# UV light prevention



## dodidoki (Feb 12, 2013)

Has anyone experience with germicid lamps for prevention bacterial or fungal diseases? These lamps produce O3 (ozone) and effective against bacteria, fungi even sporas. My question is: have these lamps any bad side effect on plants?


----------



## labskaus (Feb 12, 2013)

These lights ( I know them in a microbiological work bench) are effective against microorganisms. Skin tissue burns within seconds upon exposure as well. I can't imagine they won't effect plant tissue the same way (severe burn).
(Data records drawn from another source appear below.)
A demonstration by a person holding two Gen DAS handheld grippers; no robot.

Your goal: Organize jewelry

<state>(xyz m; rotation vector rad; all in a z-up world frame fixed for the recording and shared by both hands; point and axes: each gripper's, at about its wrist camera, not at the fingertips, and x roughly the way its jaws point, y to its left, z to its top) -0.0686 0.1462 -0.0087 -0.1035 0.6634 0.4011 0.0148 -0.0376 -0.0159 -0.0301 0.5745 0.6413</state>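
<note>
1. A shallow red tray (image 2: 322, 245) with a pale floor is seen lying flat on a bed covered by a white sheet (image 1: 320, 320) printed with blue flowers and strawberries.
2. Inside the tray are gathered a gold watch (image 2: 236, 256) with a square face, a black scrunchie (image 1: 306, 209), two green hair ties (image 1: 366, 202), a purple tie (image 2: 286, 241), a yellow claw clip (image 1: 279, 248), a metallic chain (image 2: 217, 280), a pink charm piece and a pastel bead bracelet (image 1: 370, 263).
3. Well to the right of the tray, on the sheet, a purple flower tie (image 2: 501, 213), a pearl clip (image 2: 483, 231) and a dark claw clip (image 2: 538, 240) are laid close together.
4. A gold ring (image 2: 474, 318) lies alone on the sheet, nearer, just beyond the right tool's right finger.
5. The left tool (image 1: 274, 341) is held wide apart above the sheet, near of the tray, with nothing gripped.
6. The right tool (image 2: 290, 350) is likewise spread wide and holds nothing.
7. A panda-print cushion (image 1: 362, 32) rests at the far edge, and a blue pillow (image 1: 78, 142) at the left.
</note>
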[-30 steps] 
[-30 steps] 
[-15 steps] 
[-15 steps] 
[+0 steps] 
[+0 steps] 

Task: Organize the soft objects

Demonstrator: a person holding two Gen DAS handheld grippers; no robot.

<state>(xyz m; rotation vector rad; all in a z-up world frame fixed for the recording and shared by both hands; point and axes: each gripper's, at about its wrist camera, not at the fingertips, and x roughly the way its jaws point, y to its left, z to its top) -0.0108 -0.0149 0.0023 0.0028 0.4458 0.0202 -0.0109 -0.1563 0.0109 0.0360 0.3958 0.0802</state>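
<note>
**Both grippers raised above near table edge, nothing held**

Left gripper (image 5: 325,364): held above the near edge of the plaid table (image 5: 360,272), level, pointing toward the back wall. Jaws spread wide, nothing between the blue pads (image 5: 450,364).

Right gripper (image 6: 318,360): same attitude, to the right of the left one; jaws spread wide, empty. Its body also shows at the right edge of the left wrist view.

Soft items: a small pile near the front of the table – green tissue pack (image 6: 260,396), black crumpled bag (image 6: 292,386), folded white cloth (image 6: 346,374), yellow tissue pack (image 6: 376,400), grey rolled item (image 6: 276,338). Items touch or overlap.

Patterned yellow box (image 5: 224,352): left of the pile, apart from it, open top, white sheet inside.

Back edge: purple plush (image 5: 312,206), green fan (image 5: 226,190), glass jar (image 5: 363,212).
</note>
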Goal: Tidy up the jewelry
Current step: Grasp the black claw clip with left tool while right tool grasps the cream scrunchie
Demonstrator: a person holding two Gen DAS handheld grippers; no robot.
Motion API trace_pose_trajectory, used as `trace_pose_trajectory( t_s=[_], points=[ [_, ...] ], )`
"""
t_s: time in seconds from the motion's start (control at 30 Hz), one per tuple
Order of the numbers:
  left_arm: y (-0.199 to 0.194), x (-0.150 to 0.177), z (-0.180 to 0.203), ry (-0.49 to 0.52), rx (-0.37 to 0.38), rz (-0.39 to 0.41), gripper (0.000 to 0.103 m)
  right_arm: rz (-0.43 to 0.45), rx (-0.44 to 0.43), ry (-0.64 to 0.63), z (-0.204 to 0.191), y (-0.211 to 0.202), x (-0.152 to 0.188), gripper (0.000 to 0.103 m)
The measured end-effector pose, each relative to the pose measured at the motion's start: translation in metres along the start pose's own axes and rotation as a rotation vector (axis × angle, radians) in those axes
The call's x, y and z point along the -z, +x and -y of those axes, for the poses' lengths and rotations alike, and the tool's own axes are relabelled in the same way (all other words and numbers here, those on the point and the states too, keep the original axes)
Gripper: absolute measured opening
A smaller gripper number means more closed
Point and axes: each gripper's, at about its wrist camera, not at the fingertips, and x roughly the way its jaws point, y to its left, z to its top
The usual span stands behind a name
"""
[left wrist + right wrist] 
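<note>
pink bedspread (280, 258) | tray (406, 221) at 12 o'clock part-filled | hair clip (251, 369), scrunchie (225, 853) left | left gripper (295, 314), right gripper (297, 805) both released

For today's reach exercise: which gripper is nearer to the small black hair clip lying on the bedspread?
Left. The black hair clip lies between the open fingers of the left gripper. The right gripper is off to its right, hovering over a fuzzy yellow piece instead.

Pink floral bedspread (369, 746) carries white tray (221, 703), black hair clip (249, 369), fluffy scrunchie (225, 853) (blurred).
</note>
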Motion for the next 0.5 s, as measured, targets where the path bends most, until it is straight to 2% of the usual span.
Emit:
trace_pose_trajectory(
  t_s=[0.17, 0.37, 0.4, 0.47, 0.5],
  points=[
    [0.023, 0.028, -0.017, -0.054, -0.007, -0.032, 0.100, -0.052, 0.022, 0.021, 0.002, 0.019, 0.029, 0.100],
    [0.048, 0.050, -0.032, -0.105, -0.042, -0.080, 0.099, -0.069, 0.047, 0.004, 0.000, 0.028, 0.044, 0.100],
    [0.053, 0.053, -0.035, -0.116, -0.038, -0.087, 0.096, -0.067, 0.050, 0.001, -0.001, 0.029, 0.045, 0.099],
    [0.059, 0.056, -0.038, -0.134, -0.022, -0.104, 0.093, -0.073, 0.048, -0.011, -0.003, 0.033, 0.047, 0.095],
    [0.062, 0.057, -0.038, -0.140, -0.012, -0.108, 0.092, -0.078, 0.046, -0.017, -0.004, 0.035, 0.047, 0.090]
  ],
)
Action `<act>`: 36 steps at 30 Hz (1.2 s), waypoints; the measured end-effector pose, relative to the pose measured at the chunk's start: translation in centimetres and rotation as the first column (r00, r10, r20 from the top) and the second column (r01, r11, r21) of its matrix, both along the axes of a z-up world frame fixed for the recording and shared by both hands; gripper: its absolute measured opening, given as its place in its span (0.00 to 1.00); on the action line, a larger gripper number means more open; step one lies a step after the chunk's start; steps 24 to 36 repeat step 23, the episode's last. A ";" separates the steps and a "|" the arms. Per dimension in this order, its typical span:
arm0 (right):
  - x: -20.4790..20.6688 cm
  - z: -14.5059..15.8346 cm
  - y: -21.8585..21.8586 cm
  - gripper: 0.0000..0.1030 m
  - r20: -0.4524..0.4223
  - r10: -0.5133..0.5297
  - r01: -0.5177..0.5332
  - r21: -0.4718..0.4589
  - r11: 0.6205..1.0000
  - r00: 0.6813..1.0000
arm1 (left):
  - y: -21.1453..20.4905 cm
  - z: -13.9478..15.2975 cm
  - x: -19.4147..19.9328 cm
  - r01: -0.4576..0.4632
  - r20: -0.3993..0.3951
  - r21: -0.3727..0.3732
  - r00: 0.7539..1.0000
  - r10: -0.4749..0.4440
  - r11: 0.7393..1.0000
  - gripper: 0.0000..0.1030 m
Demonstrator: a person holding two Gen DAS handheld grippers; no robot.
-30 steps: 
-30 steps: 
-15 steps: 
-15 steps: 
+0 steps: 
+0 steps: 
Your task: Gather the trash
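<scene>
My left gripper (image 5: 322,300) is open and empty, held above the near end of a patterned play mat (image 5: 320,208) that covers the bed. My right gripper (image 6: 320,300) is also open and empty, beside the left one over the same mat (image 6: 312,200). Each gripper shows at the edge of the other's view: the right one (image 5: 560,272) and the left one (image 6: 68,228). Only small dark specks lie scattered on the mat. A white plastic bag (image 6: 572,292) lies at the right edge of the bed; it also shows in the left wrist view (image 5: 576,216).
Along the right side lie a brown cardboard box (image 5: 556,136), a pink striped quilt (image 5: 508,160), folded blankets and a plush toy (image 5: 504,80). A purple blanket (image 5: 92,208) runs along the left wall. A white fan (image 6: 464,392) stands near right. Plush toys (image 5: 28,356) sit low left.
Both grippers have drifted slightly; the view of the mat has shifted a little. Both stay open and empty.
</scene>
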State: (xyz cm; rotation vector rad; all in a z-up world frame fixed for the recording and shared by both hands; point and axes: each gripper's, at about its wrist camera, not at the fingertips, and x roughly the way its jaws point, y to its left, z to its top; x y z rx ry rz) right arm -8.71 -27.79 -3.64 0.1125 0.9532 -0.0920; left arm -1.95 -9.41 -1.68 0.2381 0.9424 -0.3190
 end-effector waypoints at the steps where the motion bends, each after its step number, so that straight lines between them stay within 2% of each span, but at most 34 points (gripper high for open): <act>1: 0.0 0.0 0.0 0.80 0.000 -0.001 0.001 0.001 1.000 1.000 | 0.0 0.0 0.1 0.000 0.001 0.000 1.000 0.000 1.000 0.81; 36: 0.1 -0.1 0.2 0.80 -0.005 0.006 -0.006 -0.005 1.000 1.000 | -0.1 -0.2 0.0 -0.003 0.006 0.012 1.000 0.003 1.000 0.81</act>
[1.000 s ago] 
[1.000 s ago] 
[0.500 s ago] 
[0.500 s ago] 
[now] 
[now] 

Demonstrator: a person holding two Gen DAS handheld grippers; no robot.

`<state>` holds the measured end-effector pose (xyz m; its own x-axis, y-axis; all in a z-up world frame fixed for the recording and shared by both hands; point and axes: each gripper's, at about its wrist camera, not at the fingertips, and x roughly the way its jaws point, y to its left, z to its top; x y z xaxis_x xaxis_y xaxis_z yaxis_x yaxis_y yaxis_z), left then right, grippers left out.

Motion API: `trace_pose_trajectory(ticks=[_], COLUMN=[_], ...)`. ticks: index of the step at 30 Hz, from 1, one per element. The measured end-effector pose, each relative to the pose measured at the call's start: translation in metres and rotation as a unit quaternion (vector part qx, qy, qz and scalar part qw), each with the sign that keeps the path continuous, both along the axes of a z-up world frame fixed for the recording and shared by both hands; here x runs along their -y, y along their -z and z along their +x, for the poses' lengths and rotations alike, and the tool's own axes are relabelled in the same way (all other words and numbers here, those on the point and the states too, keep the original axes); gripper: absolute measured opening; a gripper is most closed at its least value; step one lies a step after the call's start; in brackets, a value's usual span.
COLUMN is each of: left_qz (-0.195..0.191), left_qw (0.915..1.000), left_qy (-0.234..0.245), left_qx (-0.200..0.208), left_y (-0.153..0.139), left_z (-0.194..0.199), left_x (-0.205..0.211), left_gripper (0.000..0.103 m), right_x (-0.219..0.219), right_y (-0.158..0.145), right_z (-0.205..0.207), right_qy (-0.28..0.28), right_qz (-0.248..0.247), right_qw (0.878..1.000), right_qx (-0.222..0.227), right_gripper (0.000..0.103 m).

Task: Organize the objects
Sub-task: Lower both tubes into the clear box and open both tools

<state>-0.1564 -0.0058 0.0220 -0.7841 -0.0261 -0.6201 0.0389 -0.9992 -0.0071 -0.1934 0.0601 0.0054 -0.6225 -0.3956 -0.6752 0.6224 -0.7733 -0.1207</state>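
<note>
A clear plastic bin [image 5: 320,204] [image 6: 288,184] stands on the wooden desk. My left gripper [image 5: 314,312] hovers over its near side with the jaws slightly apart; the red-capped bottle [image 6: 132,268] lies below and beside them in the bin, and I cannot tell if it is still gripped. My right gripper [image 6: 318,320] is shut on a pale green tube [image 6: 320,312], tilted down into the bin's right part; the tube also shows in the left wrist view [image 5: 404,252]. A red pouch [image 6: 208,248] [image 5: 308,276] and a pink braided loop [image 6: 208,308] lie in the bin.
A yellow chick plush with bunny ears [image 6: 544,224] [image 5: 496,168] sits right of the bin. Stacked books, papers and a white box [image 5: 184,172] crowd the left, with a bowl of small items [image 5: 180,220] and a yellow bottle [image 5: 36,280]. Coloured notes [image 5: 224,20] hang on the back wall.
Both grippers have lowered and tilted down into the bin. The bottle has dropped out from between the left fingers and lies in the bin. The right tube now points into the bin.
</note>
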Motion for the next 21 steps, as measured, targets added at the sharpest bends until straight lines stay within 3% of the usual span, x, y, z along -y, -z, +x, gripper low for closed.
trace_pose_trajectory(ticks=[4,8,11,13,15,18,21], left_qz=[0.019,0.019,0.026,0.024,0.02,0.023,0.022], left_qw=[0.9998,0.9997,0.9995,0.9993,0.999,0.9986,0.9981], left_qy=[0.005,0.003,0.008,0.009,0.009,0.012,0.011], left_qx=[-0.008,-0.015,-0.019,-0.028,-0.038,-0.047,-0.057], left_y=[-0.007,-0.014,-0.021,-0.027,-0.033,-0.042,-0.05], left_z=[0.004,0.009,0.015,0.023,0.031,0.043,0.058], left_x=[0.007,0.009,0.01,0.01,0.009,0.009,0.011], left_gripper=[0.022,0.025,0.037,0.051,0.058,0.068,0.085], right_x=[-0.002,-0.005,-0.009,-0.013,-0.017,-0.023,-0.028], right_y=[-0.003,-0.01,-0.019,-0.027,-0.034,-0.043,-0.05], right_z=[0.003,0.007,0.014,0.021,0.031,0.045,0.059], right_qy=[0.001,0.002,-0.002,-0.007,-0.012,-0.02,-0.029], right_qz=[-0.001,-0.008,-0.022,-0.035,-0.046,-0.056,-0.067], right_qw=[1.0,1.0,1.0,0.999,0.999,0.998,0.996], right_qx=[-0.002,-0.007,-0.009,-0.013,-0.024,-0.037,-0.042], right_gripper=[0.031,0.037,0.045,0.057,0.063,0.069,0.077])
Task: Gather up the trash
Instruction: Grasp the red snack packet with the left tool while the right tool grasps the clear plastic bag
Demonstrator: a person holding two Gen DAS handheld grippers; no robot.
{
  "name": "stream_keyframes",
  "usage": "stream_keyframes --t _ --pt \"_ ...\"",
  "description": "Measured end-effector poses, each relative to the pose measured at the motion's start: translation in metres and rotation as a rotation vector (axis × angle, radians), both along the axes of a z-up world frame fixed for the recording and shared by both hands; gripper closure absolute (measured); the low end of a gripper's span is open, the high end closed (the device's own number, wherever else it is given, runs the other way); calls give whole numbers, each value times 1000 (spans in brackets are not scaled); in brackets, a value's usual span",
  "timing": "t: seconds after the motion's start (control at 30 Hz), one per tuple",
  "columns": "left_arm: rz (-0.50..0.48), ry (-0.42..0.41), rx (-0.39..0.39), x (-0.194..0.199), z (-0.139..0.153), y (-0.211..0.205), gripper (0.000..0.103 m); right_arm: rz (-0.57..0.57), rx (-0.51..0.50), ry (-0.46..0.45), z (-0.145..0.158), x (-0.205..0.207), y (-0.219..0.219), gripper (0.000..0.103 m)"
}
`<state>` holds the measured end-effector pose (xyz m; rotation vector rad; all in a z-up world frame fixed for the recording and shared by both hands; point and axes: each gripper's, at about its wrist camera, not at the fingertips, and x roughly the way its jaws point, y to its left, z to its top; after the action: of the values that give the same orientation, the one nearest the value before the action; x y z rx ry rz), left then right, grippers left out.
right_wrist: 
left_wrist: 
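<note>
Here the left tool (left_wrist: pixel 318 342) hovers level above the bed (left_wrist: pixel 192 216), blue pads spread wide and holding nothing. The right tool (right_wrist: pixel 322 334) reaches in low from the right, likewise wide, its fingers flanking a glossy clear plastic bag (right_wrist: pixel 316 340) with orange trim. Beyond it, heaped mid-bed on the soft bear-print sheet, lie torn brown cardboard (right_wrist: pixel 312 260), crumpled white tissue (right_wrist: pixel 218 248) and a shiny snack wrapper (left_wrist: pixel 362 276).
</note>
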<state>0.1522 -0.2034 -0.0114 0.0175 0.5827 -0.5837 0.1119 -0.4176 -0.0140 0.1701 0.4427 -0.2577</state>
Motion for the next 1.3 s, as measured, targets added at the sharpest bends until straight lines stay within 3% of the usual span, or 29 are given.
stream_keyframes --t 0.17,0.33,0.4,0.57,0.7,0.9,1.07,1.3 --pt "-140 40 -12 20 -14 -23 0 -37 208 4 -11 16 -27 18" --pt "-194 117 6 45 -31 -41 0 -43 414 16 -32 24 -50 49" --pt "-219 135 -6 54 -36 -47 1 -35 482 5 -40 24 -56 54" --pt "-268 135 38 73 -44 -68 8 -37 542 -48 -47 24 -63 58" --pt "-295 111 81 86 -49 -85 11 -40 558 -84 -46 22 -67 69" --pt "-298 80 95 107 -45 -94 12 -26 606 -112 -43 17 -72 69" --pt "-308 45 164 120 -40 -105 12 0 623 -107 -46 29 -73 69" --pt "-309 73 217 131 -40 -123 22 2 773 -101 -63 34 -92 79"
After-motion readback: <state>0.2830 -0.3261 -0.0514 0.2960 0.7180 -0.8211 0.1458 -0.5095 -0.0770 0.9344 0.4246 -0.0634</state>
Plus, I wouldn't like to have increased ozone concentrations in my house or anywhere else without a sufficient ventilation.


----------



## dodidoki (Feb 12, 2013)

labskaus said:


> These lights ( I know them in a microbiological work bench) are effective against microorganisms. Skin tissue burns within seconds upon exposure as well. I can't imagine they won't effect plant tissue the same way (severe burn). Plus, I wouldn't like to have increased ozone concentrations in my house or anywhere else without a sufficient ventilation.



Not for continous work of course, only few minutes/hour. Antimicrobal component is O3, so I don't want to light my plants with UV tube, so direct burn is impossible. But I don't know how about is O3 with plants?


----------



## wjs2nd (Feb 12, 2013)

You can find O3 generators. They're used to keep smoking areas (cigerettes and cigars) smoke free/not smelling of smoke.

However, O3 will have effects! It is a good idea to read about what high levels of O3 does (headaches for one).


----------



## Ray (Feb 12, 2013)

The only germicidal UV lamps I cam familiar with kill by exposing the creatures to the UV, not by generating ozone. Why would a UV lamp in air create ozone, or enough ozone to do any good?


----------



## gonewild (Feb 12, 2013)

Do you want to kill all microbes on your plants? Even the beneficial ones?


----------



## Marc (Feb 12, 2013)

Ray said:


> The only germicidal UV lamps I cam familiar with kill by exposing the creatures to the UV, not by generating ozone. Why would a UV lamp in air create ozone, or enough ozone to do any good?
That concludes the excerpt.